Ne zaman ligin ikinci yarısı başlıyor, Göztepe 12 maçta sadece 5 puan topluyor, gerçekler çıkıyor ortaya. Ligin son maçında Cebrail’in eli olmasa, o sezon sonunda küme düşme acısını yaşayacak olan takım, adeta Tanrı’nın lütfuyla lige tutunuyor.
Neden mi anlatıyorum bunları?
Sanki benzer şeyleri yaşıyor gibiyim de ondan! Dejavu.
Dost acı söyler.
Evet, Göztepe’nin ligde bulunduğu konum gayet iyi. Toplanan puan Beşiktaş’tan 1 eksik. Buradan bakınca her şey yolunda. Dünkü Hatay yenilgisine de “Şanssızlık” der geçersin!
Ancak tabela bizi aldatıyor! Orada yazan puan, takımın kalitesiyle aynı oranda değil.
Hafta içindeki Bursaspor maçında Göztepe’nin 8 yabancılı kadrosu, Bursaspor’un ‘genç filizlerine’ mağlup olurken gördük.
Dün, ligin yeni takımı Hatayspor’a karşı bir kez daha gördük.

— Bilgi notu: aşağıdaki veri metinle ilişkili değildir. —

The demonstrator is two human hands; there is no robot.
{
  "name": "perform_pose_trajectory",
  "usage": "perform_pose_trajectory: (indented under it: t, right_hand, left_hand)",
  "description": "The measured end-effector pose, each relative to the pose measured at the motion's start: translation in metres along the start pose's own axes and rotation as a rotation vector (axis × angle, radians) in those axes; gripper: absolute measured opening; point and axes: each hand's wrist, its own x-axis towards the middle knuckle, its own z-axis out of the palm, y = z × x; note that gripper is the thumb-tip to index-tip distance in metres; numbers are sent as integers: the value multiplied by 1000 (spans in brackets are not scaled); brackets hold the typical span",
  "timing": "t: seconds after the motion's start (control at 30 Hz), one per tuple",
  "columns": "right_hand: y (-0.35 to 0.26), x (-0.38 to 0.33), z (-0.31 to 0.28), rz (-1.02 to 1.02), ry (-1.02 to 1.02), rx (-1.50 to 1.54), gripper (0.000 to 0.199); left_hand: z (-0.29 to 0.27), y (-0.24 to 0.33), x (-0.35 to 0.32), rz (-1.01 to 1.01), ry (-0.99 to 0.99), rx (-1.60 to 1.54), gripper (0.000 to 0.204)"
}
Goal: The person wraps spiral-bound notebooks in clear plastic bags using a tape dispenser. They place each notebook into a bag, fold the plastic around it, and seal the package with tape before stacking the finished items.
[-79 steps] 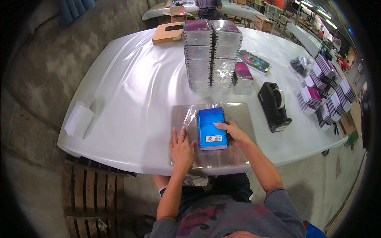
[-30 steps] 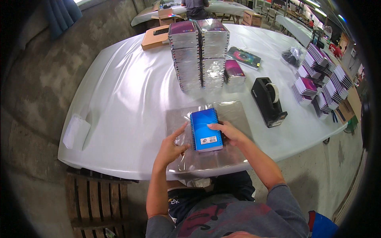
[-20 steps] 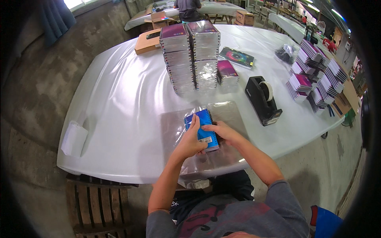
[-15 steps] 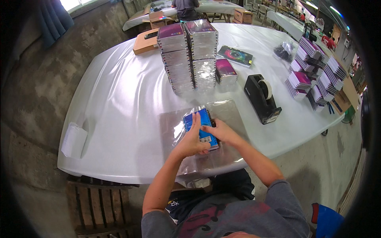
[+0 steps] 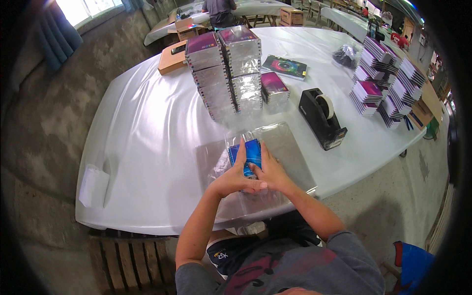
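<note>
Room: rough grey wall [image 5: 44, 118] at left.
Worktop [image 5: 147, 172]: white-covered, carrying stacked notebooks [image 5: 211, 78] and a black tape dispenser [image 5: 314, 115].
Blue notebook [image 5: 252, 150]: over the clear plastic sheet [image 5: 291, 150] near the front edge, between both hands.
Left hand [image 5: 233, 180]: fingers straight along its left side, thumb across its near end; cannot tell whether it grips.
Right hand [image 5: 273, 175]: thumb on cover, fingers along right edge, pinching it.

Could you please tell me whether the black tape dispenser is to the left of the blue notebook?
No, the black tape dispenser stands on the table to the right of the blue notebook.
</note>
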Motion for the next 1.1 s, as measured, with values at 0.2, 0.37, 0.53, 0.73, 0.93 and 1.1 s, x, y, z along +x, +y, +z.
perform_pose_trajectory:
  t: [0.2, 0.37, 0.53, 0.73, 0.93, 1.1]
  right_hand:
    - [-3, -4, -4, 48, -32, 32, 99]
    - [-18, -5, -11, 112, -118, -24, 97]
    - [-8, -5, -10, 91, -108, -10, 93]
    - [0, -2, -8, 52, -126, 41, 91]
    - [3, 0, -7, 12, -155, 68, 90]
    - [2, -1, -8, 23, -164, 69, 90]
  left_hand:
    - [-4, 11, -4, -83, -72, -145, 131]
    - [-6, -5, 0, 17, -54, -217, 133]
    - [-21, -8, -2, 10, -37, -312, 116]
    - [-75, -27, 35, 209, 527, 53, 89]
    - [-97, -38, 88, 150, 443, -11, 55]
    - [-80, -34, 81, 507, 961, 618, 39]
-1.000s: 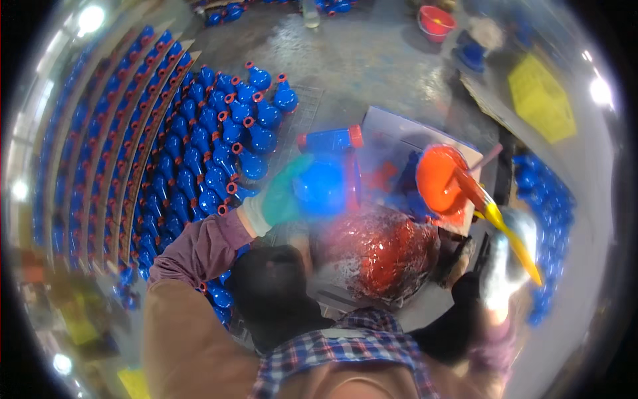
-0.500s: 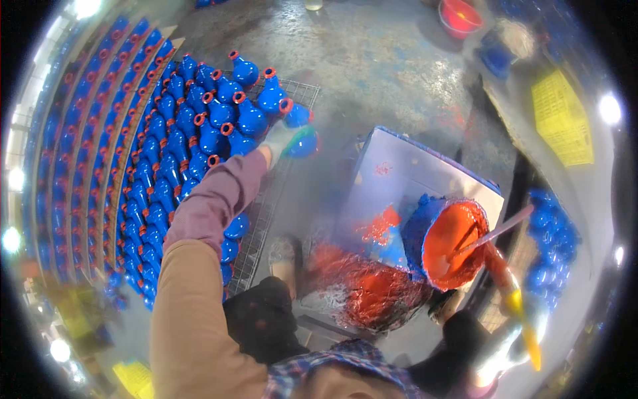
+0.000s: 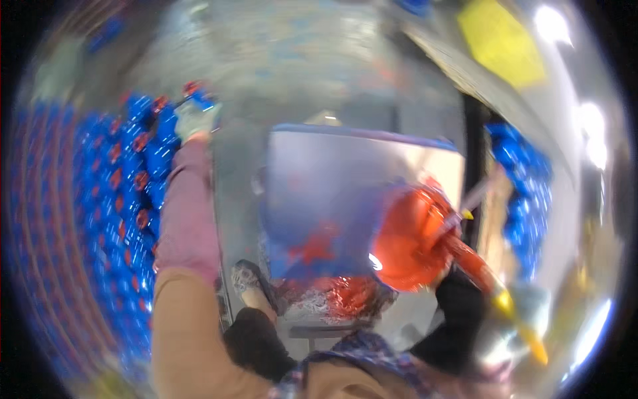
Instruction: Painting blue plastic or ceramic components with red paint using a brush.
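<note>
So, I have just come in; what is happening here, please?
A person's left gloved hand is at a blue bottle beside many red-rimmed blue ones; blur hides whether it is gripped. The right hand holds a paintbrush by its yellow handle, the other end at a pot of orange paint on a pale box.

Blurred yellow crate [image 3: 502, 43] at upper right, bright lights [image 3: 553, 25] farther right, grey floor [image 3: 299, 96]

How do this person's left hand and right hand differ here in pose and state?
The left hand is stretched forward at the blue vases; the right hand is low, nearer the body. The right hand holds a yellow-handled brush; the left hand's grip is too blurred to tell. Both appear to wear light-coloured gloves.
</note>
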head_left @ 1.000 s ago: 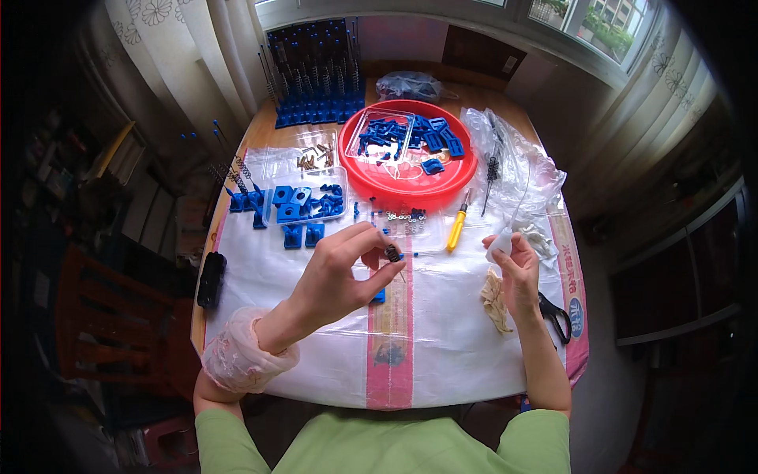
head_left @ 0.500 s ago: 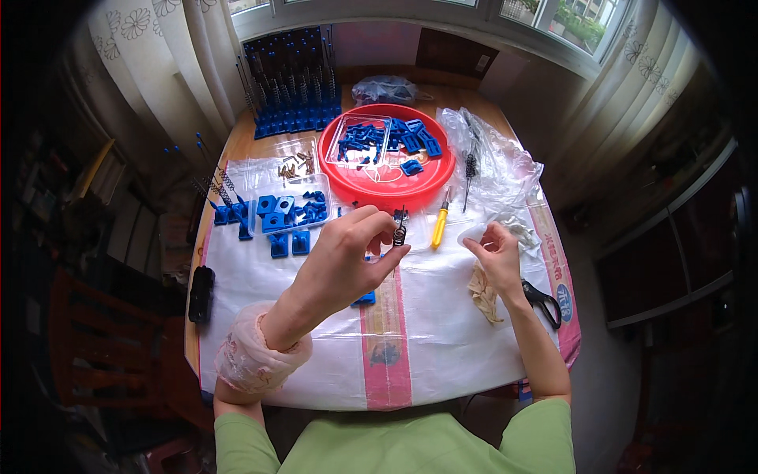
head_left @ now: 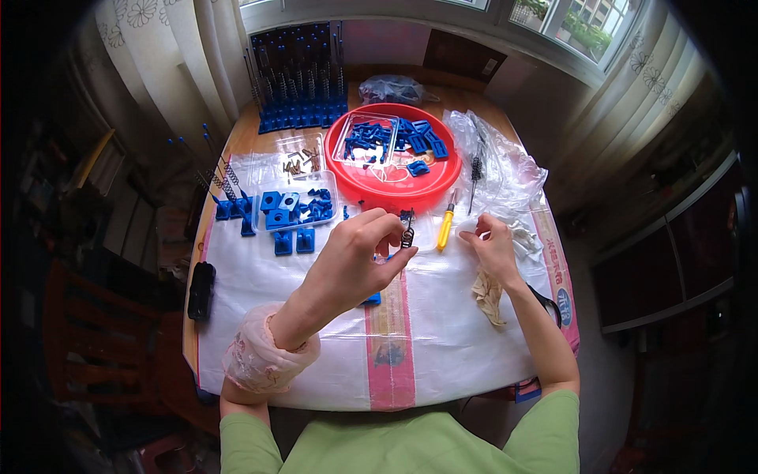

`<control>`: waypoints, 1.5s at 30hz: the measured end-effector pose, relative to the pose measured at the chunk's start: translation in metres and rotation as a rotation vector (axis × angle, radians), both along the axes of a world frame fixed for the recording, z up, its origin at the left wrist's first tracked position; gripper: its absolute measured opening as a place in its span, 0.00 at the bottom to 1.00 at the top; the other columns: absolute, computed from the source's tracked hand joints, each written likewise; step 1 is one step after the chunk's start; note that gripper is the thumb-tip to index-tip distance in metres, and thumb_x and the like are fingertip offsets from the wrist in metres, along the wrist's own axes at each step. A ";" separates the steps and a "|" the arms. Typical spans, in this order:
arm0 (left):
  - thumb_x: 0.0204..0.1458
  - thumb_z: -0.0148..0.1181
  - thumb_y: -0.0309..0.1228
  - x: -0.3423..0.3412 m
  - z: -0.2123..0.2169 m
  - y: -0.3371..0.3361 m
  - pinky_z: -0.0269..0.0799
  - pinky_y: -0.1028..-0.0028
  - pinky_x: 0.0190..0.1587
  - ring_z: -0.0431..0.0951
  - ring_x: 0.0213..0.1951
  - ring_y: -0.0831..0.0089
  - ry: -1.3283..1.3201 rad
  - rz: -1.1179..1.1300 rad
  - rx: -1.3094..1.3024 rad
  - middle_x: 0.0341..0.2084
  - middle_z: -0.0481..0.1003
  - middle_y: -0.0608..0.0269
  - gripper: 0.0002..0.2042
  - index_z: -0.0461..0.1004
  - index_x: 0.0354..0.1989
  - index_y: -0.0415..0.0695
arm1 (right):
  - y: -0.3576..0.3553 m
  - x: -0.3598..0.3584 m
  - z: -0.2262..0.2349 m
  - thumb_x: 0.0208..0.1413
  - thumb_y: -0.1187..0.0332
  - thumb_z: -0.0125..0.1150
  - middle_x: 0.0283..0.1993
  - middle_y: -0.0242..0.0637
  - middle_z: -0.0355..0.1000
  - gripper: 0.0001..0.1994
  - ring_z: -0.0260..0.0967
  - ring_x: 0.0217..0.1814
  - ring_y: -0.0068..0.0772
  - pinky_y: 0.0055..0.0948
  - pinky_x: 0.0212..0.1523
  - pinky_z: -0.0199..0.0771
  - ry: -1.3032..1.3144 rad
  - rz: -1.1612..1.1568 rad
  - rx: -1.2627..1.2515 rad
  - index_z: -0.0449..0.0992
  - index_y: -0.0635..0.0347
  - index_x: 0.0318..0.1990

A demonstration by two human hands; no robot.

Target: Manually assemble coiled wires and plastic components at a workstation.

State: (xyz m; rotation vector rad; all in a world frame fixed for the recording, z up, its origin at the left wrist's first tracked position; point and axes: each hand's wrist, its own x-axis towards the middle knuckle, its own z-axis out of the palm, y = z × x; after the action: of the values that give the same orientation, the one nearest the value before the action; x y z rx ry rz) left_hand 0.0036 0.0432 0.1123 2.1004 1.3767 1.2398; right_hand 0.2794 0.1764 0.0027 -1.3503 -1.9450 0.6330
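Note:
Over the middle of the table, my left hand (head_left: 359,251) pinches a small dark coil spring (head_left: 408,235), held upright between thumb and fingers. My right hand (head_left: 493,246) is closed, its fingertips at a small whitish translucent piece (head_left: 467,227) whose kind I cannot make out. Between the hands, a yellow-handled screwdriver (head_left: 445,229) lies on the white sheet. Beneath my left hand, a blue plastic part (head_left: 373,299) is mostly hidden. A crumpled beige cloth or glove (head_left: 489,296) lies below my right hand.
A red basin (head_left: 442,183) holds blue parts and a clear tray. Left of it are a clear box (head_left: 335,195) of blue pieces and a tray of brass-coloured pins (head_left: 302,162). Spring-topped blue assemblies (head_left: 300,114) stand behind. Plastic bags (head_left: 505,166) and scissors (head_left: 550,304) lie right.
The whole view has shifted slightly. My right hand has moved a little left with the whitish piece, covering more of it. My left hand keeps its pinch on the spring.

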 end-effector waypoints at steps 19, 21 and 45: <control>0.51 0.74 0.26 -0.001 -0.005 0.004 0.73 0.76 0.30 0.77 0.27 0.76 0.023 -0.001 -0.003 0.26 0.77 0.63 0.10 0.76 0.31 0.37 | -0.039 0.012 0.033 0.54 0.72 0.72 0.29 0.33 0.75 0.08 0.69 0.29 0.20 0.27 0.33 0.71 0.012 -0.106 0.109 0.79 0.66 0.36; 0.50 0.74 0.26 -0.001 -0.005 0.002 0.73 0.76 0.30 0.77 0.26 0.76 0.026 0.007 -0.008 0.26 0.77 0.62 0.10 0.76 0.31 0.37 | -0.061 0.004 0.051 0.57 0.73 0.69 0.29 0.32 0.75 0.06 0.70 0.30 0.20 0.26 0.33 0.71 0.077 -0.026 -0.018 0.79 0.65 0.36; 0.49 0.75 0.26 0.008 -0.009 -0.011 0.74 0.75 0.34 0.77 0.28 0.75 -0.063 -0.072 -0.010 0.31 0.78 0.62 0.15 0.79 0.44 0.39 | -0.095 -0.053 0.054 0.60 0.78 0.66 0.34 0.38 0.78 0.05 0.76 0.30 0.22 0.23 0.32 0.77 0.395 0.484 -0.114 0.80 0.71 0.42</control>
State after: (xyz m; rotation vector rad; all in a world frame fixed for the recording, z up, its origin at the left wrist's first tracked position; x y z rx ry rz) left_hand 0.0119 0.0326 0.1030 2.0671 1.2666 1.2568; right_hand 0.2269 0.0812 0.0569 -0.7322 -1.9242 1.1596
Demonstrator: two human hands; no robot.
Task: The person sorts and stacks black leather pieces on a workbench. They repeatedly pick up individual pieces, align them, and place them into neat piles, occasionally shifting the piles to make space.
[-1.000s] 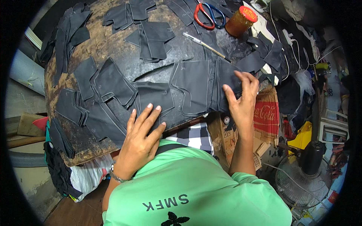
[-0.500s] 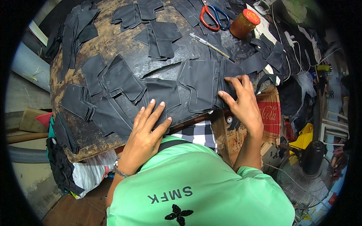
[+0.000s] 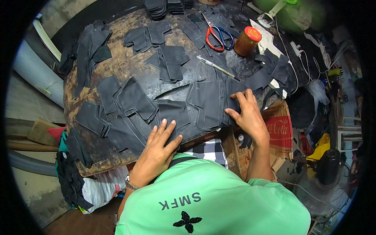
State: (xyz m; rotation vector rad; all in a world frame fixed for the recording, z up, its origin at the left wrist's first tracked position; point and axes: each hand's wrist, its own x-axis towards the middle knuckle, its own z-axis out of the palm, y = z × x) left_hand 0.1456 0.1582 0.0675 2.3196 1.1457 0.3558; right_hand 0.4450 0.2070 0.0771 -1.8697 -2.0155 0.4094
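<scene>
My left hand (image 3: pixel 158 147) lies flat, fingers together, on a black cut fabric piece (image 3: pixel 172 113) near the front edge of the worn wooden table (image 3: pixel 129 70). My right hand (image 3: pixel 246 113) presses on the right edge of a larger black piece with pale marked outlines (image 3: pixel 207 103); its fingers curl over the stacked edges there. Neither hand lifts anything. More black pieces overlap to the left of my left hand (image 3: pixel 131 100).
Red and blue handled scissors (image 3: pixel 215 37), a pen (image 3: pixel 215 66) and an orange jar with a red lid (image 3: pixel 246 41) lie at the back right. Stacks of black pieces (image 3: pixel 164 58) cover the table. A red cardboard box (image 3: pixel 278 129) and a fan (image 3: pixel 327 168) stand right.
The view has tilted so the table sits lower in frame. My left hand's fingers have closed together on the fabric, and my right hand has shifted slightly along the piece's right edge.
</scene>
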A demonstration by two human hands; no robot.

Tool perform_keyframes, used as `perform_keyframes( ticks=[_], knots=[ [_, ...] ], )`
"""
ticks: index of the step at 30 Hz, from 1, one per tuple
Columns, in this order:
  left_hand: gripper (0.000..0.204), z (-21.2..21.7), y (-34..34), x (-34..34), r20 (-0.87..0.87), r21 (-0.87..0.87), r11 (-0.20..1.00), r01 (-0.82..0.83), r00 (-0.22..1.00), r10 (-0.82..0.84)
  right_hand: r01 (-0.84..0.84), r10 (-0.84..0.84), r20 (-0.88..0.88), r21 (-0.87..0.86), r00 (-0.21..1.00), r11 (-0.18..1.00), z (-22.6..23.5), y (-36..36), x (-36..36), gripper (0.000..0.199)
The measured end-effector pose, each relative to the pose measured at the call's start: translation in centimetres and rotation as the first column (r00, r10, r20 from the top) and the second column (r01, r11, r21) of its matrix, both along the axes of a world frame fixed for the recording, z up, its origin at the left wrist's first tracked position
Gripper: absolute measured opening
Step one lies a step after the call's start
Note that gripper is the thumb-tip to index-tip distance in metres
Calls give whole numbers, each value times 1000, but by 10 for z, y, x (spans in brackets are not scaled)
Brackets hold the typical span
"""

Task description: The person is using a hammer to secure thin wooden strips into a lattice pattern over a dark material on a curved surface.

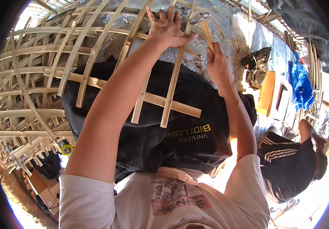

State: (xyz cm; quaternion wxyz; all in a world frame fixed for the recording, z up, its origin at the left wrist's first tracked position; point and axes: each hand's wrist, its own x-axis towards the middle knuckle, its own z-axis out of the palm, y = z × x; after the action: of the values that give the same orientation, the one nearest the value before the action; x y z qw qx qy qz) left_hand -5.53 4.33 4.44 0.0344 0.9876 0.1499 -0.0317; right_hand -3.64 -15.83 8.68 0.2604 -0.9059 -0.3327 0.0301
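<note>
My left hand (168, 26) presses flat, fingers spread, on the bamboo strip lattice (76, 49) near the top centre. My right hand (218, 65) grips the wooden handle of a hammer (200, 20), whose metal head sits just right of my left fingers, close to a vertical bamboo strip (174, 87). A short cross strip (172, 105) lies across two vertical strips over a black cloth (153, 141) draped on my lap.
The curved bamboo frame spreads to the left and upward over silver foil sheeting (225, 34). Another person in a black shirt with white stripes (286, 160) sits at lower right. A blue bag (300, 84) and an orange board (267, 93) lie at right. Cardboard (42, 187) lies lower left.
</note>
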Motion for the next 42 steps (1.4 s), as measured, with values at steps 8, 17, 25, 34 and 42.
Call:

Göztepe, elindeki kadro itibarıyla hükmetmesi gereken, baskı kurması gereken maçlarda bu beklentilere cevap verebilecek bir düzeyde değil.
Çünkü bu kadro set oyununu ‘kurabilecek’, üst üste 7-8 isabetli pas yapabilecek, kısaca ‘üretecek’ bir kadro değil. Sahada iyi mücadele eder, oynamak isteyen rakibi bozar, bulduğu boş alanlardan gole gidebilir. Ama rakip takım topu Göztepe’ye bıraktığında fazlasını beklemek emin olun çok zor.
Göztepe’yi yönetenlerin öncelikle bu gerçekleri kabul edip, tedavi yöntemlerini belirlemesi gerek.
Türkiye’de en fazla yabancı oyuncunun yer aldığı kulübeyi oluşturabilen, 1.Lig’de oynayamayacak santrforları bulabilen futbol aklıyla bu tedavi nasıl yapılacak bilemiyorum.
Ama şunu biliyorum.
Hayat her zaman Cebrail’in eli gibi bir mucizeleri karşımıza çıkarmayabilir!